S-Walk: Accurate and Scalable Session-based Recommendationwith Random Walks
This addresses accuracy and scalability challenges in session-based recommendation for commercial systems, offering a practical solution with incremental improvements over existing methods.
The paper tackles session-based recommendation by proposing S-Walk, a model that uses random walks with restart to capture intra- and inter-session item relationships, achieving state-of-the-art performance on benchmarks and enabling highly compressed models with inference speeds two or more orders of magnitude faster than DNN-based models.

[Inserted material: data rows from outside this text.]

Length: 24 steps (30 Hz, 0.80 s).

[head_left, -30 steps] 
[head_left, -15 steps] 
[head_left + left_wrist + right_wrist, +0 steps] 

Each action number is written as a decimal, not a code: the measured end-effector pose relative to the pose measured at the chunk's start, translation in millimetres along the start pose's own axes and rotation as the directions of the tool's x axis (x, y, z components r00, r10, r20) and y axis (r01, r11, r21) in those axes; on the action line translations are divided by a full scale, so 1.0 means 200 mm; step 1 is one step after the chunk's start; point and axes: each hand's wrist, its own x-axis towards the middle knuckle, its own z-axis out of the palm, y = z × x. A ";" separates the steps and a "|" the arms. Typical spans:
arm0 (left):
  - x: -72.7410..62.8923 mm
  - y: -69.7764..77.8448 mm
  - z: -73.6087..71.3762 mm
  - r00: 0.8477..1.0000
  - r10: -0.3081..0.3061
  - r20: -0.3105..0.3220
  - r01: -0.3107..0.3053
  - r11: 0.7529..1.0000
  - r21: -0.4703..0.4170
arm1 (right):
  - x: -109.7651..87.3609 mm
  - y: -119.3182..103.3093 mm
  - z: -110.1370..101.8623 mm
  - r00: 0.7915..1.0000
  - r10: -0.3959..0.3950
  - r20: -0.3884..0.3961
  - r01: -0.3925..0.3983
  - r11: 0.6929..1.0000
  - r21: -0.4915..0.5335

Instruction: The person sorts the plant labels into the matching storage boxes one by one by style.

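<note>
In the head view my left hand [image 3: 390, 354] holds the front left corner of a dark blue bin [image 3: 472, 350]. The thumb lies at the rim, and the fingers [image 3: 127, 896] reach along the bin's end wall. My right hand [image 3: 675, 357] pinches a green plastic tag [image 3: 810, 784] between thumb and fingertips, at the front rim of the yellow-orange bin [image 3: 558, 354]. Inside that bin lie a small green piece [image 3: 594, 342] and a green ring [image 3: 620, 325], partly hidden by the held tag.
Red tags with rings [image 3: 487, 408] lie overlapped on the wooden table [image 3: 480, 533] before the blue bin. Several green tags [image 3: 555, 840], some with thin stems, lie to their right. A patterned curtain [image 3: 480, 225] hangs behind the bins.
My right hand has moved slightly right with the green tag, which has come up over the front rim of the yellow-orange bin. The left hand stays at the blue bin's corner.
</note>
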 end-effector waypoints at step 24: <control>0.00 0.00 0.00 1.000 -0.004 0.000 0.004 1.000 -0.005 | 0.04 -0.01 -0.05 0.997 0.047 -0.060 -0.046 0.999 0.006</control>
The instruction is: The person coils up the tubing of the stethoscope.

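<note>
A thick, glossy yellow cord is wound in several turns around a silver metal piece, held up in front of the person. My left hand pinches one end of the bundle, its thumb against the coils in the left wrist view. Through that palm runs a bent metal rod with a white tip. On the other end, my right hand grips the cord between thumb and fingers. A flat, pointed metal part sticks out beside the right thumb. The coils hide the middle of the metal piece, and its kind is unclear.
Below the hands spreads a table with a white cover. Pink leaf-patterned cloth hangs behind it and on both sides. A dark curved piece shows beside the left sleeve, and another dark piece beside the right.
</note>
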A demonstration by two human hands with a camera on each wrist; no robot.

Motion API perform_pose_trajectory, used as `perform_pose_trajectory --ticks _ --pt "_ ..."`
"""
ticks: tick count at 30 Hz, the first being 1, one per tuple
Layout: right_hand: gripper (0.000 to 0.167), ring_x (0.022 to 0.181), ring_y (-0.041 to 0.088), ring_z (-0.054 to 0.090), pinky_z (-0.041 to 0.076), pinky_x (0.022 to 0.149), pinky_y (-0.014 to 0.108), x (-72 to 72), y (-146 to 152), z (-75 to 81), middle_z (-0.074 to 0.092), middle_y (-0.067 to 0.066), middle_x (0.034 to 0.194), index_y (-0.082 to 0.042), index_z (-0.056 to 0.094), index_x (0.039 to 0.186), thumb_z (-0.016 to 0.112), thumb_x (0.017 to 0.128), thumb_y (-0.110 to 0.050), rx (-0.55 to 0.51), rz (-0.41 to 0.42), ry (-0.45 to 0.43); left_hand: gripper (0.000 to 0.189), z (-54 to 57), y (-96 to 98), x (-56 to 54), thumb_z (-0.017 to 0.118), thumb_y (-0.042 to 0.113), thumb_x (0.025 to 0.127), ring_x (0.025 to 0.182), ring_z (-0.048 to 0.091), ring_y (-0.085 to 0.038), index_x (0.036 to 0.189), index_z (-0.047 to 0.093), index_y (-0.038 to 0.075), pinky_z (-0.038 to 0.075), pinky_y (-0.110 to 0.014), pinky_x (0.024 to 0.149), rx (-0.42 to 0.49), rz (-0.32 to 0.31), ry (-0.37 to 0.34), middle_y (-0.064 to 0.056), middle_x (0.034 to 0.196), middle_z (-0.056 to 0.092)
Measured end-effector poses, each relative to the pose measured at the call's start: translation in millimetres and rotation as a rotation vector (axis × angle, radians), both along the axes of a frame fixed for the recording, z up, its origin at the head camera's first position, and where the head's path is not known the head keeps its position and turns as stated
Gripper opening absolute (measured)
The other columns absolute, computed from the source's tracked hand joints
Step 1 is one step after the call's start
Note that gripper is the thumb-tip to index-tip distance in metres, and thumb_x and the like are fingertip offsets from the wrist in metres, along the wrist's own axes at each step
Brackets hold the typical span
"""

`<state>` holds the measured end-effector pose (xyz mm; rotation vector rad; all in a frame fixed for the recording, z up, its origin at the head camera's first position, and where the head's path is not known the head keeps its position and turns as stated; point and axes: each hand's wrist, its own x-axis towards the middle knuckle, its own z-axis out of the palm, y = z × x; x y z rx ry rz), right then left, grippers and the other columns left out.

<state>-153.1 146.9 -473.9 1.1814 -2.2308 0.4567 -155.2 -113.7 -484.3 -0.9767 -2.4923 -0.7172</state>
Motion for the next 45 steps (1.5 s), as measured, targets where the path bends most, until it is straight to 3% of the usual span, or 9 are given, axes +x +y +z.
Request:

Session-based recommendation (SR) predicts the next items from a sequence of previous items consumed by an anonymous user. Most existing SR models focus only on modeling intra-session characteristics but pay less attention to inter-session relationships of items, which has the potential to improve accuracy. Another critical aspect of recommender systems is computational efficiency and scalability, considering practical feasibility in commercial applications. To account for both accuracy and scalability, we propose a novel session-based recommendation with a random walk, namely S-Walk. Precisely, S-Walk effectively captures intra- and inter-session correlations by handling high-order relationships among items using random walks with restart (RWR). By adopting linear models with closed-form solutions for transition and teleportation matrices that constitute RWR, S-Walk is highly efficient and scalable. Extensive experiments demonstrate that S-Walk achieves comparable or state-of-the-art performance in various metrics on four benchmark datasets. Moreover, the model learned by S-Walk can be highly compressed without sacrificing accuracy, conducting two or more orders of magnitude faster inference than existing DNN-based models, making it suitable for large-scale commercial systems.